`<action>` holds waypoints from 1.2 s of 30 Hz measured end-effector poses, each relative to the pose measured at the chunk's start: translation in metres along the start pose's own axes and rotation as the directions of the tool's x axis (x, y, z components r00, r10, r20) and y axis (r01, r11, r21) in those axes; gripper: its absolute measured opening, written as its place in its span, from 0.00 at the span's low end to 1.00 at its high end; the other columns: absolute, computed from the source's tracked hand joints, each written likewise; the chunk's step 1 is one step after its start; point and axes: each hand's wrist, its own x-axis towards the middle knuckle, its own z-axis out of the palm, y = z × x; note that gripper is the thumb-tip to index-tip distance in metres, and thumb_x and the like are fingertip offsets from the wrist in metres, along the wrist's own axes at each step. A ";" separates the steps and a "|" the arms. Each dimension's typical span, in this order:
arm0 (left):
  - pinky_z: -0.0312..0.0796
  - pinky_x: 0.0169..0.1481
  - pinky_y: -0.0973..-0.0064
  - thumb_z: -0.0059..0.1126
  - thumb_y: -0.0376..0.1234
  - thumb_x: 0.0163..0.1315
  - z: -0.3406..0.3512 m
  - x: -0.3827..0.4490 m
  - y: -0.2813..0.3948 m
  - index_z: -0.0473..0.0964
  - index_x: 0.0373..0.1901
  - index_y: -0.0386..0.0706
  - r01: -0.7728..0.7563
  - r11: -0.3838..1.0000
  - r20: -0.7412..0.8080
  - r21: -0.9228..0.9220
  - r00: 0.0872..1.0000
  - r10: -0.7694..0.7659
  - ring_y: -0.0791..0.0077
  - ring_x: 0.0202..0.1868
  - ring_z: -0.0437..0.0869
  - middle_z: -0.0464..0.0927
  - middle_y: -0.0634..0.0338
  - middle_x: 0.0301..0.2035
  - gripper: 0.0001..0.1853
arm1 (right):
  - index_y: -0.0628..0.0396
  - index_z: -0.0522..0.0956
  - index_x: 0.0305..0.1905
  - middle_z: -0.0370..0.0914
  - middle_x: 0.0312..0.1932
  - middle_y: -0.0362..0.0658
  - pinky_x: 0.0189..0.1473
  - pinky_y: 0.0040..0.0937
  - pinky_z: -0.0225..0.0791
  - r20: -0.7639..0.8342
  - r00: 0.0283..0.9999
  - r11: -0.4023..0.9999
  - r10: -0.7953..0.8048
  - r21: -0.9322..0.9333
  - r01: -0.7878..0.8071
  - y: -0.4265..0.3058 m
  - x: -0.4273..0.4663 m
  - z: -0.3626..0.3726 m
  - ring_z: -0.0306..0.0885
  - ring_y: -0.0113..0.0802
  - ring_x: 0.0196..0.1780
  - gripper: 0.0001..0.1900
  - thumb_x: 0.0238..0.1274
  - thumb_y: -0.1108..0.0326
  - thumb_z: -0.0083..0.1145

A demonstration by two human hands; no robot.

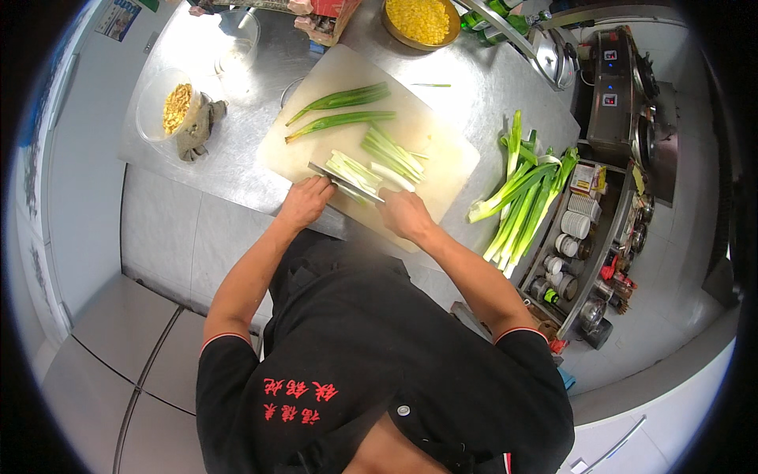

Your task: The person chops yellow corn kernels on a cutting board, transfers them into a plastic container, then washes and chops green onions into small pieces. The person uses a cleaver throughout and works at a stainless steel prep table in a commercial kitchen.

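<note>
My right hand [405, 214] grips the handle of a kitchen knife [346, 181], its blade lying across the front of a white cutting board [441, 148]. By the blade's far tip, my left hand [308, 201] rests with bent fingers at the board's edge; whether it holds a piece is hidden. Just behind the blade lie pale split leek or scallion lengths [353, 169]. A white stalk piece [392, 176] and a bundle of pale green strips [393, 153] are beside them. Green leafy lengths [349, 97] lie farther back on the board.
Whole leeks or large scallions [527, 195] lie on the steel table [237, 160] at right. A plastic tub [148, 112] of chopped yellowish food and a crumpled cloth [200, 130] sit left. Behind the board stand a bowl of corn kernels [417, 22] and green bottles [503, 23].
</note>
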 end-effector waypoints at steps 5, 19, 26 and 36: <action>0.81 0.50 0.65 0.62 0.33 0.67 0.002 -0.006 -0.002 0.87 0.48 0.44 -0.031 0.999 0.043 0.031 0.999 0.029 0.63 0.46 0.86 0.81 0.60 0.40 0.11 | 0.64 0.84 0.49 0.88 0.34 0.66 0.49 0.63 0.83 0.015 0.999 0.996 0.035 -0.077 -0.033 -0.016 0.021 0.036 0.91 0.69 0.43 0.12 0.74 0.64 0.67; 0.83 0.53 0.55 0.64 0.34 0.68 0.003 0.092 0.016 0.82 0.44 0.42 0.019 0.994 0.151 -0.103 0.988 -0.003 0.52 0.51 0.88 0.82 0.53 0.43 0.08 | 0.60 0.82 0.47 0.85 0.31 0.67 0.45 0.66 0.78 -0.365 0.848 0.919 0.385 0.233 -0.317 0.041 -0.063 -0.015 0.87 0.74 0.41 0.13 0.81 0.59 0.66; 0.83 0.54 0.55 0.66 0.33 0.69 0.038 0.160 0.046 0.85 0.42 0.45 -0.274 0.962 0.222 -0.014 0.937 0.270 0.56 0.50 0.90 0.84 0.54 0.45 0.05 | 0.61 0.83 0.44 0.86 0.32 0.64 0.46 0.65 0.77 -0.435 0.769 0.875 0.468 0.351 -0.334 0.078 -0.136 -0.017 0.87 0.70 0.42 0.15 0.78 0.58 0.70; 0.86 0.48 0.58 0.75 0.43 0.72 -0.056 0.168 0.024 0.88 0.55 0.49 0.183 0.911 0.067 -0.371 0.983 -0.170 0.55 0.44 0.93 0.88 0.60 0.52 0.15 | 0.56 0.86 0.53 0.90 0.41 0.63 0.54 0.64 0.80 0.028 0.969 0.962 0.247 0.116 -0.248 0.043 -0.100 0.026 0.89 0.70 0.49 0.12 0.79 0.58 0.65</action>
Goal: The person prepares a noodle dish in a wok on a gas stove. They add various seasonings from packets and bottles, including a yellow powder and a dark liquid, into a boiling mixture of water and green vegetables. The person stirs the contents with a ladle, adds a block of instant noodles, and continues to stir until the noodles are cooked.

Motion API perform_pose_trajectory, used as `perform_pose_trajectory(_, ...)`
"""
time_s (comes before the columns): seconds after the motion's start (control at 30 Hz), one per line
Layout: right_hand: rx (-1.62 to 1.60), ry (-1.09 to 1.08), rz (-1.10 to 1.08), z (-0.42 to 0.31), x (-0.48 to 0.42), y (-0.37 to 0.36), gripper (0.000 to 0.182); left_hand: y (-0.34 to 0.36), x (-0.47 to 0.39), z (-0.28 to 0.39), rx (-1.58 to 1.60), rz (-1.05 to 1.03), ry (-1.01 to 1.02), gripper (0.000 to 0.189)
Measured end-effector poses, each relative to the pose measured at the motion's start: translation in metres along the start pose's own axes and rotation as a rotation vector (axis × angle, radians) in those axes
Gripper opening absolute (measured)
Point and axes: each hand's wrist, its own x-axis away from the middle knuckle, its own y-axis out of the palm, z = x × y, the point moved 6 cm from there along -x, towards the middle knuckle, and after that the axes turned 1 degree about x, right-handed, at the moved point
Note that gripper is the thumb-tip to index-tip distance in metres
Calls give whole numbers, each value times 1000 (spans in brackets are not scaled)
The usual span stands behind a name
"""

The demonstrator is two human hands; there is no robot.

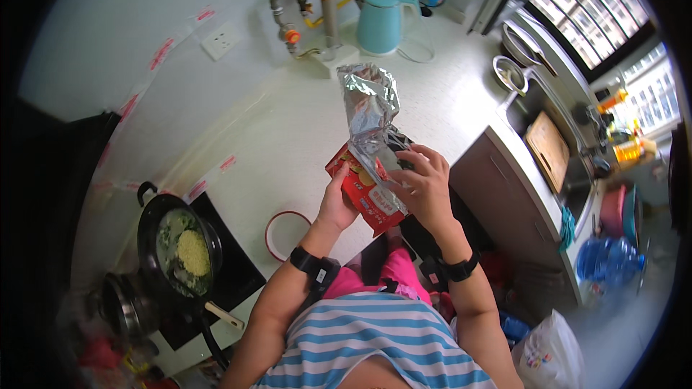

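My left hand grips the left side of a red printed food package. A torn silver foil wrapper stretches up from the package over the counter. My right hand is at the package's right side, fingers bent at the foil and a dark opening; whether they pinch anything is unclear. To the left, a black wok on the cooktop holds a pale block of noodles, leafy greens and cloudy liquid. A wooden-tipped utensil handle sticks out over the wok's rim.
A white bowl with a red rim stands near my left forearm. Behind are a turquoise electric kettle and pipes. On the right, a cutting board lies over the sink; a steel pot stands left of the wok.
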Motion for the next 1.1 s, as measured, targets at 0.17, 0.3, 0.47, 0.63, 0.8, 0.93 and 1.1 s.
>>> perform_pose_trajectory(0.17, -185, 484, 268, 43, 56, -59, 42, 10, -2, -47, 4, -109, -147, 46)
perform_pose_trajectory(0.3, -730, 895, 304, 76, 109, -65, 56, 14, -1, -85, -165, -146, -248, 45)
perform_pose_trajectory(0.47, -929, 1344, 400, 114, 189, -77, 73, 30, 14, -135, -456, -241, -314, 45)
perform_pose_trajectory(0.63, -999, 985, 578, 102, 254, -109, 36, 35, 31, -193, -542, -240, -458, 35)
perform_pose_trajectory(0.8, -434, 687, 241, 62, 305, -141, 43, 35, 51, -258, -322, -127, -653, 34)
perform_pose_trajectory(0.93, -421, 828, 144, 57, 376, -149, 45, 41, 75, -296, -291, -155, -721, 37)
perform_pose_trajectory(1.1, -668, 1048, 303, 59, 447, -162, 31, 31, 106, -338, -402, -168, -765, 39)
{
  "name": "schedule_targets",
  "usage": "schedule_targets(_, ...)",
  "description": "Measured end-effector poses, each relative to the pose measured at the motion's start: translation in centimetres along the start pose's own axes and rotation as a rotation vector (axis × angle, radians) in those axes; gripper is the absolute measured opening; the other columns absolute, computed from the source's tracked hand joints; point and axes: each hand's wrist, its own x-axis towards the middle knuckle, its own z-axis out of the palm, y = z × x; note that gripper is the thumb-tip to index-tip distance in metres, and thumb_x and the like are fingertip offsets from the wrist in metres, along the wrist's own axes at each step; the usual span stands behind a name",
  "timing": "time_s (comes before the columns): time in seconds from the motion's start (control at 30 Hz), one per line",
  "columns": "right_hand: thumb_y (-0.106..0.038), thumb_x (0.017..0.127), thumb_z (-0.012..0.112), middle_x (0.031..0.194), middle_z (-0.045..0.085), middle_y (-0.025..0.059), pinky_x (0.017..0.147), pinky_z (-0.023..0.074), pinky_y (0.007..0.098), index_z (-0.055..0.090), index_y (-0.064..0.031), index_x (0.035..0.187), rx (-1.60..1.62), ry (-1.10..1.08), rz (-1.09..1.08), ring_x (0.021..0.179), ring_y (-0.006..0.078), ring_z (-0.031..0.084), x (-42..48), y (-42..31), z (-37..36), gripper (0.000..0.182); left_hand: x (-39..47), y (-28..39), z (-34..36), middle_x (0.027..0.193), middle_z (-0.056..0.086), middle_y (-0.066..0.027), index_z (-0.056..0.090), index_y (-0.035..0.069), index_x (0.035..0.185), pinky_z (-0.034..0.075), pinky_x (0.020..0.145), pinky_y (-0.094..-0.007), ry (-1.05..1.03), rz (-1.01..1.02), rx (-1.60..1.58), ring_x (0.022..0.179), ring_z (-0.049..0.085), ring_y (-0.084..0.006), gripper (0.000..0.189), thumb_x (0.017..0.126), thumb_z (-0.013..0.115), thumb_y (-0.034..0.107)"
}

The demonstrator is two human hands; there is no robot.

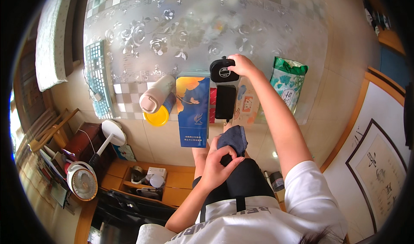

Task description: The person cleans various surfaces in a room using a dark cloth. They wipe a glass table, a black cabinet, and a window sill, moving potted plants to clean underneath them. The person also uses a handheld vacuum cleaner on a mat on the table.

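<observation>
In my left hand (pixel 215 168), held above my lap, a dark grey-blue cloth (pixel 231 139) is bunched between thumb and fingers. My right hand (pixel 241 65) reaches over the table and grips the right side of a small black case-like object (pixel 220 75) with a round label on its face. Just below that object, a long black pouch (pixel 225 101) lies on the table with a small cord at its near end. To its left stands a tall blue carton (pixel 193 114) with yellow flowers. A red patterned item (pixel 212 105) shows partly between carton and pouch.
A pale flask (pixel 157 93) and a yellow-lidded can (pixel 157 116) stand left of the carton. A keyboard (pixel 98 79) lies at the left edge of the table (pixel 194 50). At right are a green-and-white packet (pixel 286 85) and pinkish printed packaging (pixel 248 103). A fan (pixel 82 182) is lower left.
</observation>
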Motion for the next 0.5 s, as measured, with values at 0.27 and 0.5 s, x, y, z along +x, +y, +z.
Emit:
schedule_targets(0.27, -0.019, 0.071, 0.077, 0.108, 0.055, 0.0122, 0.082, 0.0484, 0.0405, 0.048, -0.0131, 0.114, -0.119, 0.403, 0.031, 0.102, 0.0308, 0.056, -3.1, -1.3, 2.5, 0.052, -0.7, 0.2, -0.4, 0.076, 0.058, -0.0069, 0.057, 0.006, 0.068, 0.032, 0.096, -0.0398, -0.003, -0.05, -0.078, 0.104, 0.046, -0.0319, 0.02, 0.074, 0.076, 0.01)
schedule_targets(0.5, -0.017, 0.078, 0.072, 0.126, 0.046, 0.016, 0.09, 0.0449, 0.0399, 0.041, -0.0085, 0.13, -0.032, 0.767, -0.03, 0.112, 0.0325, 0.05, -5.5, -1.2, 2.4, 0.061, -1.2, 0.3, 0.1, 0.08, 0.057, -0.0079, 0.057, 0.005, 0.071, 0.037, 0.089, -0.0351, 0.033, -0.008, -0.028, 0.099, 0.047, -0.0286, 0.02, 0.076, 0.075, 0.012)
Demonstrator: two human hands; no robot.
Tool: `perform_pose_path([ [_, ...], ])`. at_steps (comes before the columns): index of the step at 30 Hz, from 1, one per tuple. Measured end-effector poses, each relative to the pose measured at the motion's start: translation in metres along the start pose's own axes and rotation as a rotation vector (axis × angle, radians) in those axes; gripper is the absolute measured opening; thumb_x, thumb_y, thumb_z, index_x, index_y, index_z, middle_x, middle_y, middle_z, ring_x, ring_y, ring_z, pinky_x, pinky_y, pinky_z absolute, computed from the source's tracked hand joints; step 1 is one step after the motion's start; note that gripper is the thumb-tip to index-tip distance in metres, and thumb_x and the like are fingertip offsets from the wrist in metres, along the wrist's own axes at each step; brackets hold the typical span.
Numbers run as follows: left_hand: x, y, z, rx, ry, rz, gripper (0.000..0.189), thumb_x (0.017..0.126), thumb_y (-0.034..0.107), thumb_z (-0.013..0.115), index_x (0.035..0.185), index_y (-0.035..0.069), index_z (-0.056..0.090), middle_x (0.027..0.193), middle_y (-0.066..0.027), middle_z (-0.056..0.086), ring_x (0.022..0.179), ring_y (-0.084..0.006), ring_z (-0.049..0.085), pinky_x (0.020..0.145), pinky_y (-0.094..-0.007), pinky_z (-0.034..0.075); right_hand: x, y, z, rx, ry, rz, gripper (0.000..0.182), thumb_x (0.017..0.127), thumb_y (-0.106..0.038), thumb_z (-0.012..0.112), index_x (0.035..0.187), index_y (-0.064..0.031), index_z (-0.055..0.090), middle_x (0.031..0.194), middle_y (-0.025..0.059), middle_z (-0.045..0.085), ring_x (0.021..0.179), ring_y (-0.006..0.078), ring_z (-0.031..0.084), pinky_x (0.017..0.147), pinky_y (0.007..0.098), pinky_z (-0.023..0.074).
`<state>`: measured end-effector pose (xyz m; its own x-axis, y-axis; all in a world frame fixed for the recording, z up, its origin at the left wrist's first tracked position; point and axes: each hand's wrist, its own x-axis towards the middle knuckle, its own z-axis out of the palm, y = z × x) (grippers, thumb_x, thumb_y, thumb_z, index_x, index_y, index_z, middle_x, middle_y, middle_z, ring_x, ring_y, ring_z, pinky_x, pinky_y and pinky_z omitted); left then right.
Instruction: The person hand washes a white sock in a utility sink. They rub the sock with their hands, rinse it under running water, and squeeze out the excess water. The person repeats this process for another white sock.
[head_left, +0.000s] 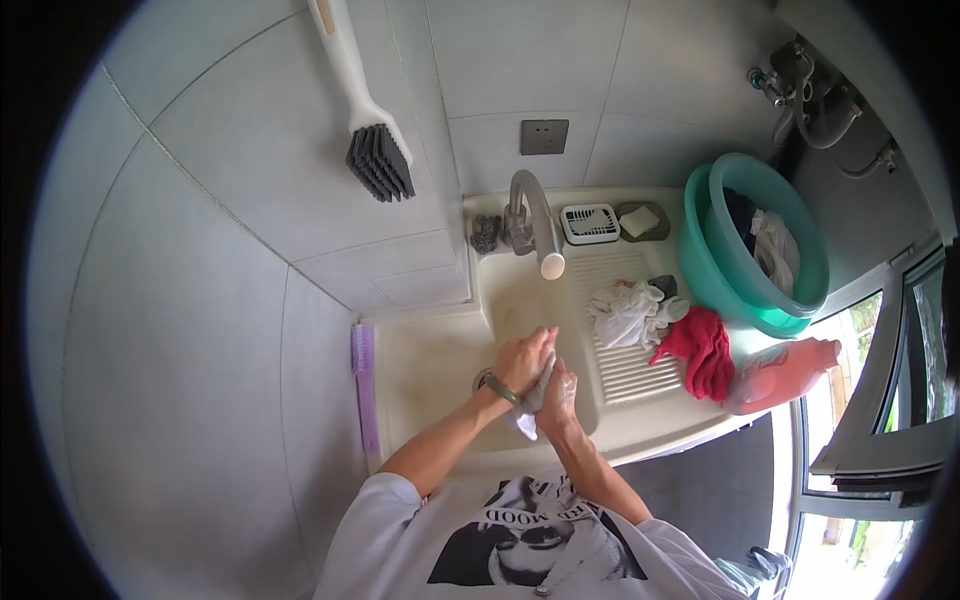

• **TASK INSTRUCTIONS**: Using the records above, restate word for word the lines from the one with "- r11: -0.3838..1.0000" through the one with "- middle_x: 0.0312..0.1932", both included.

• **WRITTEN RESPONSE**:
  - r11: -0.3838..1.0000
  - r20: -0.7412..0.8080
  - r21: -0.9228..0.9220
  - r00: 0.0872..1.0000
  - r10: -0.7694..0.7659
  - ring_y: -0.0791..0.0077
  - ring_x: 0.0202..0.1868
  - ring_z: -0.0437..0.0869
  - middle_z: -0.0464..0.0927
  - middle_y: -0.0634..0.0338
  - middle_x: 0.0301..0.2035
  - gripper: 0.0001..0.1853
arm1 (right):
  - index_y: -0.0628..0.0396
  - index_z: -0.0522..0.0956
  - index_x: 0.0305..0.1905
  - middle_z: -0.0370..0.0914
  - middle_x: 0.0312..0.1932

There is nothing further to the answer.